A man in a dark suit got out of a silver car and looked over at them, sizing Chet up. Beth Travis waved and smiled. The man nodded, looked at Chet again, and went into the building; the door closed. Chet suddenly wished that she had quit teaching the class because of him, that he’d had any effect on her at all. He shifted his weight. She pushed her hair back and he thought he could step forward and touch her hand, touch the back of her neck where the hair grew darker. Instead he shoved his hands into his jeans pockets. She seemed to scan the parking lot before looking at him again.

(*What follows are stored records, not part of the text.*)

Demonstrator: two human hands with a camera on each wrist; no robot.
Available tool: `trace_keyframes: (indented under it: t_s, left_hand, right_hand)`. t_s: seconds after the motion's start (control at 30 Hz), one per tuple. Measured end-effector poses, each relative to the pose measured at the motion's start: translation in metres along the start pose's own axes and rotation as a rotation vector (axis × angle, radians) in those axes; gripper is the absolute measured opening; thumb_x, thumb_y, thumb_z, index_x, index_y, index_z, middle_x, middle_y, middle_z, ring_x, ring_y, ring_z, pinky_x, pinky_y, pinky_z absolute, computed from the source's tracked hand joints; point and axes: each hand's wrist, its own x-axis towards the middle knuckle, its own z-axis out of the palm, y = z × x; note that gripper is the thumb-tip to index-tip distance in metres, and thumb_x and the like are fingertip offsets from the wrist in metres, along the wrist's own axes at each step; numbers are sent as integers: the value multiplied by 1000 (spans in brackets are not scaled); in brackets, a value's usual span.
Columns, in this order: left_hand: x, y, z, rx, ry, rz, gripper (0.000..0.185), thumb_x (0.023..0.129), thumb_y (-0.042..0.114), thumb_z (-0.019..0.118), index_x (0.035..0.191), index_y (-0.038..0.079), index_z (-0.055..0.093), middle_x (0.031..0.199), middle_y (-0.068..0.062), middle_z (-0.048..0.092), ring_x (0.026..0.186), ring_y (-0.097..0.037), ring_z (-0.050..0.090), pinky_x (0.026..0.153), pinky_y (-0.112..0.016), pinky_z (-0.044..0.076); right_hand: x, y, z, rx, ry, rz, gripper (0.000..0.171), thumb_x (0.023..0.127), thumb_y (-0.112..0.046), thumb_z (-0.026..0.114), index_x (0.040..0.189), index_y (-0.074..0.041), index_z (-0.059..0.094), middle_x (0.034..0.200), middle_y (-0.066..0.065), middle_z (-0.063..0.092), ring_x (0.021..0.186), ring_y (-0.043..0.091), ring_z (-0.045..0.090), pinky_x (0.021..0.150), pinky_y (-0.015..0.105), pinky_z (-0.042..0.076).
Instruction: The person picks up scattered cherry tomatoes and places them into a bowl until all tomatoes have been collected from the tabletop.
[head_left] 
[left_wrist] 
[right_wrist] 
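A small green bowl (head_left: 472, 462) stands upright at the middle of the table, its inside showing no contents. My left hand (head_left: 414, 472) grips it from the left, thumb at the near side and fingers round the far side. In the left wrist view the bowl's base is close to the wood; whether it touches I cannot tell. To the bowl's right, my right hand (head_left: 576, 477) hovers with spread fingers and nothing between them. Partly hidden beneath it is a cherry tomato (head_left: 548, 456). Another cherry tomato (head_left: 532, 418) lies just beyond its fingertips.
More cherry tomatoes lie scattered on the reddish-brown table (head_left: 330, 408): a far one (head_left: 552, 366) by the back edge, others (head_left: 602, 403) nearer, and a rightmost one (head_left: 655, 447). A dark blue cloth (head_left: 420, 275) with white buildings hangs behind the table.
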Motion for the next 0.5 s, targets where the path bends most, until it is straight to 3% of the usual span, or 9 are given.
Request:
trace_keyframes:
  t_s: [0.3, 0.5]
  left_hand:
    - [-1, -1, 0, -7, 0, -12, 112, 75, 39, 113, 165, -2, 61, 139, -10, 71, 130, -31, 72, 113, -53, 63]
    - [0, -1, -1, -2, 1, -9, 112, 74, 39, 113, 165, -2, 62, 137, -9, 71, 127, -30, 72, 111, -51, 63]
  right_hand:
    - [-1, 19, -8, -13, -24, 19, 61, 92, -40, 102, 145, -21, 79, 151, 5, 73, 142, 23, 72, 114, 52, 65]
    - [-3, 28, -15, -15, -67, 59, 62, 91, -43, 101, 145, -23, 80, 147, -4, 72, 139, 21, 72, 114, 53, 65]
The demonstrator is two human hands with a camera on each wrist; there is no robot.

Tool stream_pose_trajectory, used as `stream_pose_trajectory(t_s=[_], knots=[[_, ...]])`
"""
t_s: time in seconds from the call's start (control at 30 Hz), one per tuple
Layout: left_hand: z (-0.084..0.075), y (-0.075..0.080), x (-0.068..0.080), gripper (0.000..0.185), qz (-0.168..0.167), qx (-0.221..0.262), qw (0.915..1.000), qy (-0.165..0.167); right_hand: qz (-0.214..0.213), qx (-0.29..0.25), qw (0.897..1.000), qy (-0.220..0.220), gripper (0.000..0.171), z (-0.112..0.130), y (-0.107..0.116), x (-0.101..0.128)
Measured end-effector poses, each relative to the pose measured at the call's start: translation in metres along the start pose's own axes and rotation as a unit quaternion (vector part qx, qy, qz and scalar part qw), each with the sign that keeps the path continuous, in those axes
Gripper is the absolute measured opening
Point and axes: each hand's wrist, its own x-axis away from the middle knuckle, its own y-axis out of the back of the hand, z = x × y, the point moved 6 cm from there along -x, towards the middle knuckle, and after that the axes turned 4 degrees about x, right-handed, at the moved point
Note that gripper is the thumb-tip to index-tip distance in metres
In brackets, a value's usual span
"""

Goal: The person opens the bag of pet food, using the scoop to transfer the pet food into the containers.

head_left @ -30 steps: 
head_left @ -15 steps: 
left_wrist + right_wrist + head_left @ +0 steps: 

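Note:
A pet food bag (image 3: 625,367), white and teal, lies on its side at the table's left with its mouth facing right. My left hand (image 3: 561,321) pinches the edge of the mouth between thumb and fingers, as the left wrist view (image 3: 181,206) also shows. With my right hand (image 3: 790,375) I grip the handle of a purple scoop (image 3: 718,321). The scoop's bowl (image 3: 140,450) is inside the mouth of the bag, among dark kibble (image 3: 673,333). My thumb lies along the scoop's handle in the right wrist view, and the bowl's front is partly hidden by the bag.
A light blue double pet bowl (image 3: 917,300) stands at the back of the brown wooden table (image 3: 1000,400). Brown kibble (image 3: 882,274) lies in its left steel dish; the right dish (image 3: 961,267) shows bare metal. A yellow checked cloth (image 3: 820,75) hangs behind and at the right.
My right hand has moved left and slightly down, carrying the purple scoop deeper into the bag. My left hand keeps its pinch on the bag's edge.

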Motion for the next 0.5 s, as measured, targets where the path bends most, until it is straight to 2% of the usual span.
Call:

“I don’t mean any harm,” he said.

“Okay.”

“I have to go feed now,” he said. “I just knew that if I didn’t start driving, I wasn’t going to see you again, and I didn’t want that. That’s all.”

She nodded. He stood there waiting, thinking she might say something, meet him halfway. He wanted to hear her voice again. He wanted to touch her, any part of her, just her arms maybe, just her waist. She stood out of reach, waiting for him to go.

Finally he climbed up into the truck and started the engine. She was still watching him from the parking lot as he drove away, and he got on the freeway and left town. For the first half hour he gripped the steering wheel so hard his knuckles turned white, and glared at the road as the truck swallowed it up. Then he was too tired to be angry, and his eyes started to close and jerk open. He nearly drove off the road. In Butte he bought a cup of black coffee, and drank it standing next to the truck. He wished he hadn’t seen her right away, in the parking lot. He wished he’d had a minute to prepare. He crushed the paper coffee cup and threw it away.

As he drove past Logan, he thought about stopping, but he didn’t need to. He knew what his parents would say. His mother would worry about his health, driving all night, her sickly son, risking his life. “You don’t even know this white girl,” she’d say. His father would say, “Jesus, Chet, you left the horses without water all day?”

Back at the Hayden place, he fed and watered the horses, and they seemed all right. None of them had kicked through their stalls. He rigged them up in the harness, and loaded the sled with hay, and they dragged it out of the barn. He cut the orange twine on each bale with a knife and pitched the hay off the sled for the cows. The horses trudged uncomplainingly, and he thought about the skittery two-year-olds who’d kicked him every where there was to kick, when he was fourteen. The ache in his stomach felt like that. But he hadn’t been treated unfairly by Beth Travis; he didn’t know what he had expected. If she had asked him to stay, he would have had to leave anyway. It was the finality of the conversation, and the protective look the man in the dark suit had given her, that left him feeling sore and bruised.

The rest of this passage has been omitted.